Olympic guiding lights
Rebecca Adlington, swimming, 400 metres and 800 metres freestyle, gold
“Coaches aren't just experts in their chosen sport, their job is to get the best out of their athletes and this takes a little sprinkling of magic. Not every coach has it, but you Bill [Furniss] definitely have that magic.
“You push me harder than anyone, you know what's best for me, but the really important thing is that you understand me as a person and not just a swimmer. You were so important in dealing with all the pressure of Beijing - before, during and after. You kept me focused throughout the Games and reassured me that the effort I had put in during those long training sessions would pay off.
“It may have been said before, but there's not a shadow of doubt in my mind when I say I couldn't have done without you. Thank you so much, Bill.”
Acer Nethercott, rowing, men's eight, silver
“There is no way we would have been anywhere near the medal podium had it not been for the expert guidance and stewardship of Mark Banks, John West and Jürgen Grobler. Thank you!
“If I had my way, the coaches would be presented with medals on the podium just like the athletes, for only that would recognise the extent to which you are indispensable to the attainment of the results we achieve.”
Josh West, rowing, men's eight, silver
“John West and Mark Banks transformed a group of rowers in the span of 18 months from struggling to contending for Olympic qualification to being silver medallists. I wouldn't have stood on the podium without them, and I don't think there's much more coaches could do - they even made the process fun.”

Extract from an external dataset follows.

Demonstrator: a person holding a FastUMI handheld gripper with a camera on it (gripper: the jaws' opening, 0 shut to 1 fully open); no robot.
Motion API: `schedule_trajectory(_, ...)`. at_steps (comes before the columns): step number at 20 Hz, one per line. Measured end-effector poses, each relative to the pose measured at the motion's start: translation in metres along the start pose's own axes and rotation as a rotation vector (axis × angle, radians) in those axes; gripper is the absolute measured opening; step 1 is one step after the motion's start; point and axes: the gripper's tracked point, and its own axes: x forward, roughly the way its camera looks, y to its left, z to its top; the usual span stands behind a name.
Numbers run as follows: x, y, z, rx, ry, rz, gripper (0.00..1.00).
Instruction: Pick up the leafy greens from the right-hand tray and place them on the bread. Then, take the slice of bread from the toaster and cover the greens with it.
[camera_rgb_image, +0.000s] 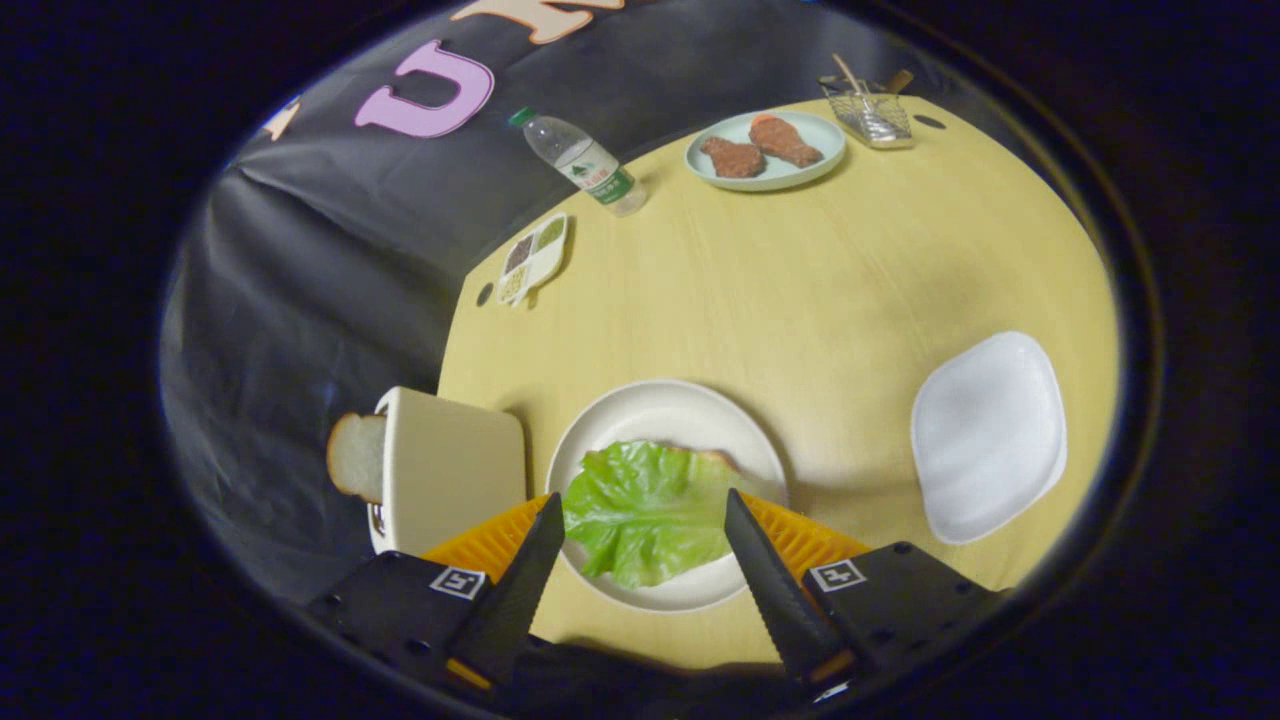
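The leafy green (645, 508) lies spread over a bread slice (712, 458) on a round white plate (668, 412), with a bit of crust peeking out at its far right. My gripper (640, 512) hangs open above the plate, its two fingers on either side of the leaf and holding nothing. Left of the plate stands a cream toaster (450, 470) with a white bread slice (355, 456) sticking out of its slot. To the right rests a white square tray (988, 435), bare.
On the round yellow table (820, 290), a pale plate with two brown meat pieces (765, 150) sits at the far side, a wire basket (872, 112) beside it. A water bottle (582, 162) and a small seasoning dish (532, 258) stand at the far left edge.
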Motion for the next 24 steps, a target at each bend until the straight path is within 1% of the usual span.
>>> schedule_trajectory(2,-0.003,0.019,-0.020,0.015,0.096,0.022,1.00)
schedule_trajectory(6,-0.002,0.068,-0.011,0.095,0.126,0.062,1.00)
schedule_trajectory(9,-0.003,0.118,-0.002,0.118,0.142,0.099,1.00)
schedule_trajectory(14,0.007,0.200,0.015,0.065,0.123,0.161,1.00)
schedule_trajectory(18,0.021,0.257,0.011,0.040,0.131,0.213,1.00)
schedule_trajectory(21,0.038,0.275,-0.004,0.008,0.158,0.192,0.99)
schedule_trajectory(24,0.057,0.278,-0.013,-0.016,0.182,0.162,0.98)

Jamie Staff, cycling, team sprint, gold
“I've always had the passion to be successful. I believe that I've always had the physical attributes to be the best in the world. What I lacked was the ability to plan ahead, become structured and, most of all, the ability to control my emotions in the sporting arena. With a lot of help from Iain Dyer, Mark Simpson, Steve Peters, Scott Gardner, Shane Sutton and Jan van Eijden, I have become the athlete that I knew I could be. My life has changed, my trophy cupboard is now complete, I am a better man because of my coaches.”
Sophie Christiansen, Paralympics, equestrian dressage, two golds, one silver
“I would like to thank my coach, Clive Milkins. He has dedicated his whole life to Para-Dressage and without him I would not have fulfilled my life-long dream. Even more impressively, he has put up with me for seven years! We have been through the highs and lows of sport together.
“To me, he is more than a coach, he is a groom, psychologist, taxi driver, carer and friend, and he has helped me become European, World and Paralympic champion. Also, because my parents aren't into horses and I am studying at university, he looks after my horse, so I really wouldn't be where I am today without his help.”
Hamilton overtaken
Lewis Hamilton, who had been favourite with William Hill, the bookmaker, to win the BBC Sports Personality of the Year award since he clinched the drivers’ World Championship, has now been overtaken by Rebecca Adlington, the double Olympic gold medal-winner.Hills has experienced a large wager for the Mansfield swimmer that has resulted in her odds being slashed from 11-4 to even-money favourite, with Hamilton’s odds drifting from 1-2 to 5-4 second favourite. Other odds: 9-2 Chris Hoy; 33-1 Joe Calzaghe; 40-1 Andy Murray; 80-1 Ben Ainslie, Christine Ohuruogu, Bradley Wiggins; 100-1 Nicole Cooke, Rebecca Romero.